I’ve been retired for three years. When I was first retired, I somehow felt I was doing something wrong. After nearly 38 years, I was no longer going to work each morning to the employer I worked at all of those years. My wife Tammy and I had agreed that we would take it easy, and not make any big commitments for a while. So, I spoke at a local church conference, and did a few teaching assignments at church, but didn’t commit to any more than that. What we were doing, though we didn’t know it at the time, was what Jeff Haanen writes about when he states that “the early years of retirement provide the perfect time to take a much-needed sabbatical”, in his excellent book An Uncommon Guide to Retirement: Finding God’s Purpose for the Next Season of Life.
Tammy was worried about how I would adapt to retirement. She knew that I had loved being a leader in a Fortune 50 organization, working with some wonderful people over the years. Would I be left without my identity as a leader? Fortunately, I made a very good transition into retirement, with a new found love of writing and additional time to pour into relationships. But that’s not the case with everyone. Many people, after enjoying the first months of retirement, and perhaps a few trips, find themselves feeling lost in this new season of life. After looking forward to no longer having to work, having more time to travel and play golf, they find themselves singing the old Peggy Lee song, wondering “Is that all there is?” That’s why I highly recommend that you go into retirement with your eyes wide open. You need to prepare yourself for what God has next for you.
Keep your eyes wide open in these three key areas:
- Identity. No matter how much we love what we do in our vocations, they are not our identity. Our identity comes in being loved as a child of God. No job can give us our true identity. Many people struggle in retirement without the drive for success and affirmation that doing a good job can provide. I enjoyed my vocation as a leader in a major organization, but that season is past. I didn’t get my value, significance or worth from my job. A job, money, homes, cars, boats, etc. can never truly satisfy. I love the Keith and Kristyn Getty song “My Worth is Not in What I Own”, and these lines are appropriate here:
My worth is not in skill or name
In win or lose, in pride or shame
But in the blood of Christ that flowed
At the cross
- Finances.

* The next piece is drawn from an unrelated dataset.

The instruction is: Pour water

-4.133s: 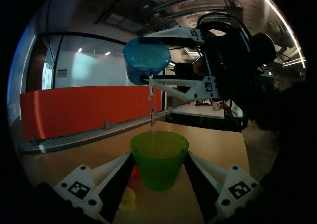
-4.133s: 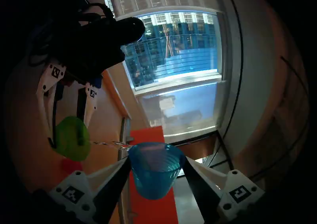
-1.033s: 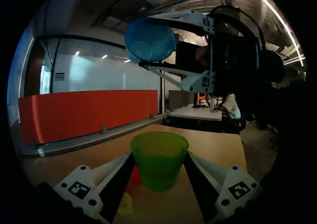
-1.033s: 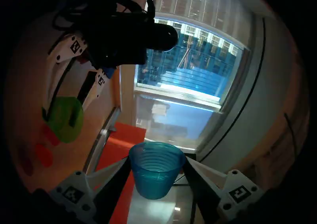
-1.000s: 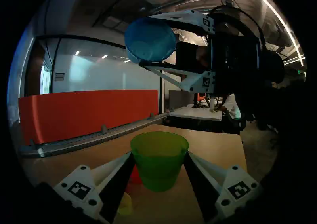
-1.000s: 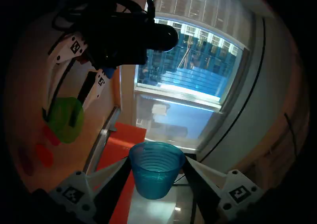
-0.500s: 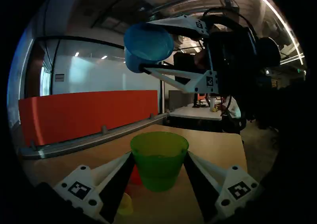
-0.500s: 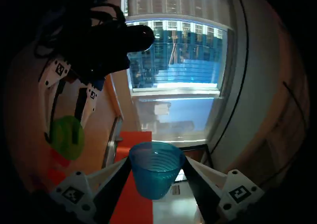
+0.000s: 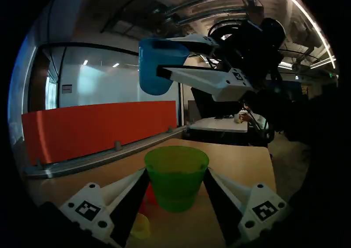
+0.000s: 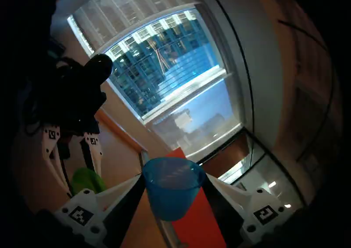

In a perfect world, you would have been putting money in your 401K for years, and maximizing your annual contributions when possible. You would have also occasionally been meeting with a financial advisor to determine how much money you would need for retirement, and if you were saving appropriately to achieve that amount. We tried to do just that, and attending Dave Ramsey’s Financial Peace University class helped me to get on board with Tammy to reduce debt and build wealth. There are many financial questions related to retirement, including when should you begin taking social security. Don’t underestimate the financial impact of retirement. Prepare ahead of time and go into retirement with your eyes wide open about your finances. In some cases, you may need to continue working on a full or part-time basis.
- Work in Retirement. Haanen writes “Though work changes over a lifetime, there’s nothing to suggest that work should completely cease at 62, 65, or 70.”. Many people will take a part-time job or start a second career after retirement, based on their interests, health, and financial needs. You may know when you retire that you are going to pick up a part-time job after a while. That was the case with a former team member who retired about a year before I did. She knew that after taking some time off (a sabbatical), she was going to work part-time for a local insurance agent. If that is the case with you, Haanen recommends that you put your plan for work after retirement into writing.
Retirement is a new season of life for you, uncharted territory. Some adapt better than others. Some thrive, while others may find despair. So, go into retirement with your eyes wide open about your identity, finances and work.
P.S. I wanted to share a final word about relationships in retirement. Retirement is a wonderful time to further invest in family and friends. I’ve had many wonderful meals with friends, deepening relationships that time didn’t allow for when I was working. Tammy and I have also had more time to spend with family members as well. Deeper relationships are one of the true joys of retirement.